O Apocalipse é o último livro da Bíblia cristã e, como todos os textos evangélicos, há uma nunca esclarecida confusão sobre quem o escreveu, em nome de quem, e com que fins. Para não entrarmos aqui numa discussão teológica, fora das nossas capacidades e do interesse dos leitores, basta dizer que o conceito de Apocalipse envolve o fim do mundo duma forma violenta.

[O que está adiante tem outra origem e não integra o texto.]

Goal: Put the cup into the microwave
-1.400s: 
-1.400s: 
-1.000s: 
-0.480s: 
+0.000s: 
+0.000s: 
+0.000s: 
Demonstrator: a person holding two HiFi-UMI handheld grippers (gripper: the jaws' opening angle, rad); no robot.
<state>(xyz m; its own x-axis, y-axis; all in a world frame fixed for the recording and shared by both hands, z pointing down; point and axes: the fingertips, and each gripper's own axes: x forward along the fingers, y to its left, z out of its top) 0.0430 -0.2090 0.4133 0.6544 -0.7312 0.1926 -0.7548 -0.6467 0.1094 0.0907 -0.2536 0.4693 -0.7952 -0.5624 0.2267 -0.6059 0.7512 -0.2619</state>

Há versões em grego e aramaico, atribuídas ora a Pedro , ora a João, sendo que não foram escritas por nenhum deles – são os chamados textos pseudoepigráficos, uma palavra que o eminente classista Eduardo Lourenço considera ser uma forma bonita de dizer falsificações.
O que interessa é que, durante os primeiros tempos do cristianismo – até aos séculos II e IV, mais ou menos – enquanto se discutia e decidia o que deveriam ser as Escrituras oficiais, o Apocalipse, isto é, o fim do mundo, era considerado como um acontecimento iminente. Depois, à medida que os séculos passavam e nenhuma das desgraças que aconteciam às civilizações tinham massa crítica suficiente para serem consideradas apocalipses, os crentes foram abandonando o temor dessa ameaça. Contudo, as grandes catástrofes, naturais ou provocadas por homens, ganharam o adjectivo “apocalíptico”, geralmente com exagero. Ao mesmo tempo, a ideia de Apocalipse foi por assim dizer dessacralizada: o fim do mundo não seria um acto divino, mas sim humano.